Youtube Video Search
See Discord group for project description.
Milestone 1: youtube video library (10 points)
Write a python API that will download the video and its closed captions from youtube.
Your library will consist of 50 videos (approx 3min each) of th NPR youtube channel. Write python code to download the source videos and their transcriptions into a Gdrive dir. You can collaborate with other teams to share the workload and create a common library of videos and transcriptions to save time. Your team can contribute a handful of videos to the shared folder here.
Milestone 2: Video indexing pipeline (25 points)
In this milestone you will start delivering features that will be used in the final search engine.
Preprocess of the video
You can use opencv, ffmpeg, gstreameer, https://pytorchvideo.org/ or any other library to implement the preprocessing steps of Fig 4.17 as shown in Fig 4.9.
Embedding model
Develop a convolutional autoencoder such as the one described here to create per frame embeddings. You can select to downsample the frame rate. The end result are pairs of (image, correspodning vector embedding) for each video. You have to store them in Github LFS.
PS: You can also use ViT for the autoencoding function if you want to be more cutting edge.
Combination
Combine the video embeddings into a single vector using a method of your choice that includes simple aggregation of the per-frame embeddings.
Extra credit
Extra credit: if you want to maximize the possibility of developing something new think how a simple aggregation can be replaced by a more complex function. For example, in this ~3min video accessed Nov 2023 you have multiple scenes each one lasting 30sec or so. Can you find a way to segment each video and aggregate the frame embeddings of each segment ? This way there are multiple embeddings per video and you need to keep them that way for the subsequesnt steps of this project.
Indexing
Use docker compose
to bring up two docker containers, your application container with the dev environment (you must have done this in Milestone 1) and a second container with either postgres or OpenSearch. Its entirely up to you to decide which database to use.

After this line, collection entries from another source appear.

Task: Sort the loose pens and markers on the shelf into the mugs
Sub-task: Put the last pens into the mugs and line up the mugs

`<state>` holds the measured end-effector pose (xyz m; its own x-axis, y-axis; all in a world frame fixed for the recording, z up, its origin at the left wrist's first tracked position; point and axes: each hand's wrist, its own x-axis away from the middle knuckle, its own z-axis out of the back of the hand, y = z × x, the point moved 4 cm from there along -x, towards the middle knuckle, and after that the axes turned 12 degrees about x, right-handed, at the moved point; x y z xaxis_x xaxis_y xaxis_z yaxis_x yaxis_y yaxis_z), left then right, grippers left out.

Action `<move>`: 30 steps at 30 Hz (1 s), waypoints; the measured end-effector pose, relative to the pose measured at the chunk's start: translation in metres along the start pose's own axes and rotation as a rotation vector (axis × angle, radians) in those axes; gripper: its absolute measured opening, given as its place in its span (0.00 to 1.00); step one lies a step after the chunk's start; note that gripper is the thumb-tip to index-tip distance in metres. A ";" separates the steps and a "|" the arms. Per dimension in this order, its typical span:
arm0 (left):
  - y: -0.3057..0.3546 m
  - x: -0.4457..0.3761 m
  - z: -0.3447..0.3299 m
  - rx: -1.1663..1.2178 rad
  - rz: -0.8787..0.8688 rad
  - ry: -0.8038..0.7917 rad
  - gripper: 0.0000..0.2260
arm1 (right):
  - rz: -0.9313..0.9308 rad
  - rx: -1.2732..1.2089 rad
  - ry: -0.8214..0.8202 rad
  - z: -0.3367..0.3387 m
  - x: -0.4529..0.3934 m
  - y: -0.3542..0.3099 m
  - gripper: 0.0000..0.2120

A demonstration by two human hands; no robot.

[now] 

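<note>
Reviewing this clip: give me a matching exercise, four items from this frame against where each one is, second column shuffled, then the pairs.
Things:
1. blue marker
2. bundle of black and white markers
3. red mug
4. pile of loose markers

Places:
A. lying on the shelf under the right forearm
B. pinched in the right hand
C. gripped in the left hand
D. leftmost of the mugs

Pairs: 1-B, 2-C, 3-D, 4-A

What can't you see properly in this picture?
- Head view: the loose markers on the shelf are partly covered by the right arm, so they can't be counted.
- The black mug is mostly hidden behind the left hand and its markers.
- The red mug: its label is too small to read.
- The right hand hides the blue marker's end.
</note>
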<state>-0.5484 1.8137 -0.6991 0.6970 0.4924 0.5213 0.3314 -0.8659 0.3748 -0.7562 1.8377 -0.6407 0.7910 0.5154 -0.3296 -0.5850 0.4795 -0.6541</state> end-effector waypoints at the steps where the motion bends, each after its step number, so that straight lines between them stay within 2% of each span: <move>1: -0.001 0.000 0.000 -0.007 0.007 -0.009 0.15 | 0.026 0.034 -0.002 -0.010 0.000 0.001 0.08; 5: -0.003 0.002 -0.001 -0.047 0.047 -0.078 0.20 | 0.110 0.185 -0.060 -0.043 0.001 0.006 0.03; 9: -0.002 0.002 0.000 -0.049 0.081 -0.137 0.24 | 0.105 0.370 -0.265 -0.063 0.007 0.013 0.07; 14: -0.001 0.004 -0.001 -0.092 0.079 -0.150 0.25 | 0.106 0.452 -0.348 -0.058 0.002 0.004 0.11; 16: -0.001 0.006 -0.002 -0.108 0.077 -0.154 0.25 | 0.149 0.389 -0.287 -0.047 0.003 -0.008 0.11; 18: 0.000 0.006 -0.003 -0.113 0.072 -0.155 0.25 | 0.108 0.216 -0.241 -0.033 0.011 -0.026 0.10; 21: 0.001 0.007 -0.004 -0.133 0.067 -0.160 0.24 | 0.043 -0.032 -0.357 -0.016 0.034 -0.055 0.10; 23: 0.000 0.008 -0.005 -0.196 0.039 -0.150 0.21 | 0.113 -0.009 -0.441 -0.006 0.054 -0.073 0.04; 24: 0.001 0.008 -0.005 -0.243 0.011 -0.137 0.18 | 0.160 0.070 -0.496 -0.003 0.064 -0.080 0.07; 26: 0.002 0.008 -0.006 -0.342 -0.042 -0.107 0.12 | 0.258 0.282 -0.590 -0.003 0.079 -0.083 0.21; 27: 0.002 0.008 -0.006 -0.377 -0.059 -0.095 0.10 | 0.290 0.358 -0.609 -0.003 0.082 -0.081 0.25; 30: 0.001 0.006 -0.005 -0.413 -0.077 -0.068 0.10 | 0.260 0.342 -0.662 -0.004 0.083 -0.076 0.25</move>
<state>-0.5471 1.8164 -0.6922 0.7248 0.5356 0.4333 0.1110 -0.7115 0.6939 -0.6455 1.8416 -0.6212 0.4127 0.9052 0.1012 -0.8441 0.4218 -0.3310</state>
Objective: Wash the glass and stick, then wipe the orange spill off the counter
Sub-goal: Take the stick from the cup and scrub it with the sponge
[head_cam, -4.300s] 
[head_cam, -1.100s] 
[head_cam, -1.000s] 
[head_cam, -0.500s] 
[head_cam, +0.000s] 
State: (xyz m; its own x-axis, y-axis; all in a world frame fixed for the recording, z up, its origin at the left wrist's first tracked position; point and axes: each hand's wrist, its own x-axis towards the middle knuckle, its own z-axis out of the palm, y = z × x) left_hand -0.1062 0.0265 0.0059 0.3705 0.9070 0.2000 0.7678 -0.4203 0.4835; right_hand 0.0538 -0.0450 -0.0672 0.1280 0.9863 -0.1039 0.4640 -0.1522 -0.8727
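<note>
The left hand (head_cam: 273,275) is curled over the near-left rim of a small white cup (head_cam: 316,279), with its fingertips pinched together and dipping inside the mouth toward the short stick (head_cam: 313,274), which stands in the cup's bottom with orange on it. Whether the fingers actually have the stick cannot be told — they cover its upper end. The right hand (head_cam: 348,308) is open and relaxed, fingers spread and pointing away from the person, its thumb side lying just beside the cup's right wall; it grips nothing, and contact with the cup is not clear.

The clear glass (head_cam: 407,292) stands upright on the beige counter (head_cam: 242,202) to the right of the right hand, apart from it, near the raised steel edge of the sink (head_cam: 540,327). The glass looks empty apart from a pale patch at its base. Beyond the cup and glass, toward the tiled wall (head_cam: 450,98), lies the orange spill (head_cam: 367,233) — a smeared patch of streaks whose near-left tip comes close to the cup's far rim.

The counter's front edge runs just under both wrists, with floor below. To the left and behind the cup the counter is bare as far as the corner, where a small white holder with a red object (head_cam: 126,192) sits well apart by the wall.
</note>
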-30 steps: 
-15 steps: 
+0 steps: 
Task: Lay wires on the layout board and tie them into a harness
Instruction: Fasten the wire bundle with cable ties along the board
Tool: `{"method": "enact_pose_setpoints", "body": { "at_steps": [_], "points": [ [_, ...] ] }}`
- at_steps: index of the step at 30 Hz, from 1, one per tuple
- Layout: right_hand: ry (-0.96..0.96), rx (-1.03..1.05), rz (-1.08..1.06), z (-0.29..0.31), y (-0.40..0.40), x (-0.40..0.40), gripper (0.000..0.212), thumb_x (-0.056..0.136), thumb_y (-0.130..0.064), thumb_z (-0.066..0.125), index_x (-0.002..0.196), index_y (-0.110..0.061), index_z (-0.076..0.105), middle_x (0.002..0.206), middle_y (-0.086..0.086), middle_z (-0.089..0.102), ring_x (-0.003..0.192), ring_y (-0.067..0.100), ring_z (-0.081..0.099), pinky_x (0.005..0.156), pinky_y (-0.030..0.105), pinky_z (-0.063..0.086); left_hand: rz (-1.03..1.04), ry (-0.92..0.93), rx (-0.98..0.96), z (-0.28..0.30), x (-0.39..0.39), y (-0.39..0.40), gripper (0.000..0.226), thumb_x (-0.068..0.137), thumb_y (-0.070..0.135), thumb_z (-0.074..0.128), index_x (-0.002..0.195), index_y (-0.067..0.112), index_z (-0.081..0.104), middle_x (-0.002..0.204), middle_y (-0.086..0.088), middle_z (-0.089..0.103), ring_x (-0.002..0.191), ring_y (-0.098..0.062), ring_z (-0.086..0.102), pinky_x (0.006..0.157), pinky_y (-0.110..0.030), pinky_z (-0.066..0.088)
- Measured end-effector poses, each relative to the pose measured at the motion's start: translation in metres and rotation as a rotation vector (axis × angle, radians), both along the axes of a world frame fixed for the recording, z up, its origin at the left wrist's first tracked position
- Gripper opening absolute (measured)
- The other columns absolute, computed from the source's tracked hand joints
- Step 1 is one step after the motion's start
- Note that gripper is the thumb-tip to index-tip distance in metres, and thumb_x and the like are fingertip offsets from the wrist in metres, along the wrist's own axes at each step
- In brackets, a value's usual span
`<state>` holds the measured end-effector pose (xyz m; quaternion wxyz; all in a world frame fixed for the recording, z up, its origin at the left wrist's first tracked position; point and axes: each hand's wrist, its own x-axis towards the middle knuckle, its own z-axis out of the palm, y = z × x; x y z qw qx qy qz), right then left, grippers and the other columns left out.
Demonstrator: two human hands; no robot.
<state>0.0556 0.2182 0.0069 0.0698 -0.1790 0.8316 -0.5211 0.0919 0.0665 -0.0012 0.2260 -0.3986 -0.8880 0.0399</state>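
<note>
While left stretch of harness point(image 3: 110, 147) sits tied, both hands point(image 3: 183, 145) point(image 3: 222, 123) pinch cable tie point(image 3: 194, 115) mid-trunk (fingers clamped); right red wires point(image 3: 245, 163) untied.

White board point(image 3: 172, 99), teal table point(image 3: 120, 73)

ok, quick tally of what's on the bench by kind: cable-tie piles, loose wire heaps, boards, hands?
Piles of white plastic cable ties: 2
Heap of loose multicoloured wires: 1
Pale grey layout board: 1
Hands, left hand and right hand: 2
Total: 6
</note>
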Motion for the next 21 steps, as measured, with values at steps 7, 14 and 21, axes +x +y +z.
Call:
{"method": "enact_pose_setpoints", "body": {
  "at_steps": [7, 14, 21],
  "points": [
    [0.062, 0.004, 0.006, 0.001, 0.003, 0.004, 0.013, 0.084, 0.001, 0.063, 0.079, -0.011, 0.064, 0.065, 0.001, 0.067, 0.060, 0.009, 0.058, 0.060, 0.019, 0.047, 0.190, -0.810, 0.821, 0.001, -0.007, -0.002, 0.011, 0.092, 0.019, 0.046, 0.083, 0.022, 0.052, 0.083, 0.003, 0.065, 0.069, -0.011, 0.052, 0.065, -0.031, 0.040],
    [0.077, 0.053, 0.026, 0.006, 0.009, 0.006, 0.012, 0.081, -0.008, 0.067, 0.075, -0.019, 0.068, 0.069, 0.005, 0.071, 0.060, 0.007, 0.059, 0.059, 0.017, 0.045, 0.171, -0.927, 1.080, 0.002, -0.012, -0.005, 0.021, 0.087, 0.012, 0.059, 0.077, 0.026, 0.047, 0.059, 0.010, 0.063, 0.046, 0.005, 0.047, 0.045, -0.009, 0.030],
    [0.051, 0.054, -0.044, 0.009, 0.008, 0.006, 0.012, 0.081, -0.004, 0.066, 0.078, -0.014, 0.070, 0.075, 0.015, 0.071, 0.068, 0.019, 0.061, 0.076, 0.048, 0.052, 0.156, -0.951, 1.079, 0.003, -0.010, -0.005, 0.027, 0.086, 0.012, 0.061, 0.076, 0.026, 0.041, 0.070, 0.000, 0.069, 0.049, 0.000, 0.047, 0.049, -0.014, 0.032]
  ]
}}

docker pull postgres:latest
docker pull opensearchproject/opensearch:latest
Index the video images embedding vectors in the database of your choice. To do that in postgres (with the pgvector extension) you can use this guide. To do that in OpenSearch you can use this guide and this guide.
Demonstrate that you can search the database using image queries and post the screenshots of your search results that must include the first 10 similar images across the input videos.
Milestone 3: Text indexing pipeline (25 points)
The youtube service give you the ability of downloading the closed captions of a video. You can do that by clicking on the three dots on the bottom right of the video and then clicking on the “Open transcript” option.
Implement the text embeddings as described in Fig 4.13-4.15. You can only use word2vec or transformers-based models. Word2vec embeddings are the simplest to implement and you can use the gensim library to do that. You can use the Hugging Face Hub to download the pretrained models you decided to use. Gensim has published some models that you can use.
Index the text embeddings in the database of your choice. You can use the Milestone 2 links to do so.
Milestone 4: Fusion of nearest videos and text (25 points)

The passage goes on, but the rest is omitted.